"""
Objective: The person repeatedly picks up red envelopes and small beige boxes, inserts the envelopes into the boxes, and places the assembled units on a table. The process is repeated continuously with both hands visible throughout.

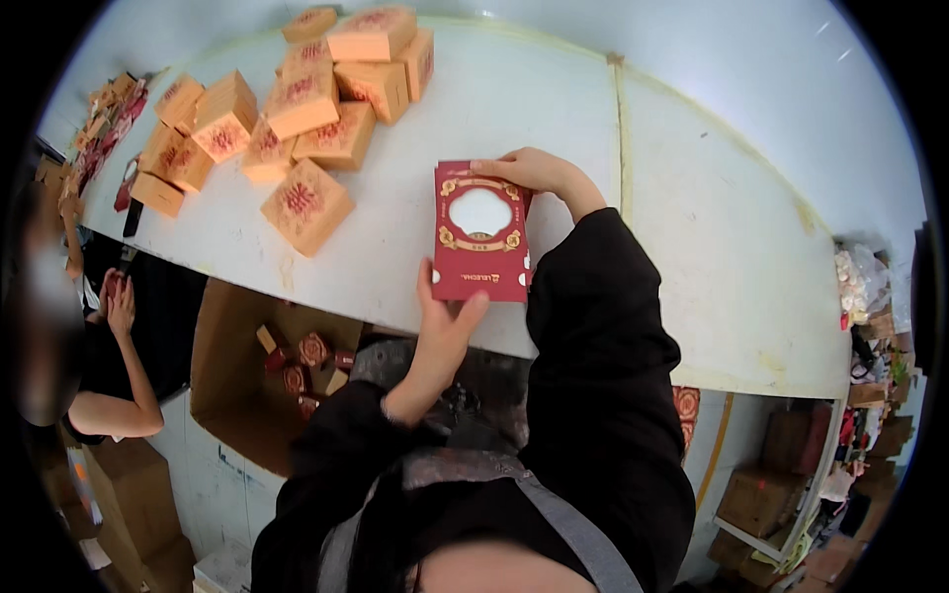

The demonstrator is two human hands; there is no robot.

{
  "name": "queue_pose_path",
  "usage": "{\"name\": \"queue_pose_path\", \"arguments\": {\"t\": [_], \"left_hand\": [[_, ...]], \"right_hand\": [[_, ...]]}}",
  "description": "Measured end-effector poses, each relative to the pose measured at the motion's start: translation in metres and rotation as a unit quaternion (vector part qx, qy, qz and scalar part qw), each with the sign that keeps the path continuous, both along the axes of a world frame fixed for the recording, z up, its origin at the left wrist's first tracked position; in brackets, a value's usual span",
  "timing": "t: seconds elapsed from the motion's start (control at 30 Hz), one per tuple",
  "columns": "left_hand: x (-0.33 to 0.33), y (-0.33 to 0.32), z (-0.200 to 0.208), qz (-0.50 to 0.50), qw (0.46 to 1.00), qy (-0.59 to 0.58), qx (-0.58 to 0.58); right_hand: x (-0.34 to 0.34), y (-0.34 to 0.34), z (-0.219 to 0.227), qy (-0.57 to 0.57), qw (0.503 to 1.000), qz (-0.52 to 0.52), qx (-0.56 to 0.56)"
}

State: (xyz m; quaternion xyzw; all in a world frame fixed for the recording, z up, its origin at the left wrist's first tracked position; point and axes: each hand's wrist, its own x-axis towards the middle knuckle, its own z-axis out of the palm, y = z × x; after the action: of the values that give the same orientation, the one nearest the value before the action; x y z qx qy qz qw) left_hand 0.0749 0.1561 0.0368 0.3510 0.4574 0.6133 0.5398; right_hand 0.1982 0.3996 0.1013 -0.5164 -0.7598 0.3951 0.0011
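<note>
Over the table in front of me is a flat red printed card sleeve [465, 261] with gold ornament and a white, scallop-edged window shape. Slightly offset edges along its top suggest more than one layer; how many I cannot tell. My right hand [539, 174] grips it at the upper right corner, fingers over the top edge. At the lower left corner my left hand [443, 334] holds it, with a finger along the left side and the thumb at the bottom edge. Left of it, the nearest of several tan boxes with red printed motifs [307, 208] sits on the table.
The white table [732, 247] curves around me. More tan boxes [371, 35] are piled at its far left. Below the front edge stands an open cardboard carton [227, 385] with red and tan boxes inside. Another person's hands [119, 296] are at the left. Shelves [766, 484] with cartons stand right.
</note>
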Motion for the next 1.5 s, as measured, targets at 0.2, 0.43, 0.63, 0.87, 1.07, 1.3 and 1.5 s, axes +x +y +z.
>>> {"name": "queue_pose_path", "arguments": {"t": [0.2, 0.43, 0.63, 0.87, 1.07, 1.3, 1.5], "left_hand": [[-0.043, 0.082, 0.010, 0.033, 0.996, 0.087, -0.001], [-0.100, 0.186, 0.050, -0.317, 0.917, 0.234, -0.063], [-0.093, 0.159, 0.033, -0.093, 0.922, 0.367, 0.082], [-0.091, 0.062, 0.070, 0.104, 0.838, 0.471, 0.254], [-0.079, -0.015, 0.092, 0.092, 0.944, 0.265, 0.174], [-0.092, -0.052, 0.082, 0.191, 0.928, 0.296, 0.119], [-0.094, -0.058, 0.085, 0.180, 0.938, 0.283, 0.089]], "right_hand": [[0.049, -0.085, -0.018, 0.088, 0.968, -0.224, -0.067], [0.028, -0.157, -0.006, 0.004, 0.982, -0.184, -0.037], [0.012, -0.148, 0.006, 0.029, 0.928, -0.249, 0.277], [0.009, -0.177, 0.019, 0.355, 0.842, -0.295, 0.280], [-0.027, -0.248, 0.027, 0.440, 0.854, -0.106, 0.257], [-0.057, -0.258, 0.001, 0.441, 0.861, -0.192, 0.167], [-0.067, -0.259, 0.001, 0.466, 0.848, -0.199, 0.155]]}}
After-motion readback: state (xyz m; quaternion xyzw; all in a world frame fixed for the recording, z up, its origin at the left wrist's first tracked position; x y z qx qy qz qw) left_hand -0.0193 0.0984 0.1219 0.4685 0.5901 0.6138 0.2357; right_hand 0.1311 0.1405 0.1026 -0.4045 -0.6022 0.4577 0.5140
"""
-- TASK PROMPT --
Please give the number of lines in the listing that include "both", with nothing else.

-- REPLY --
2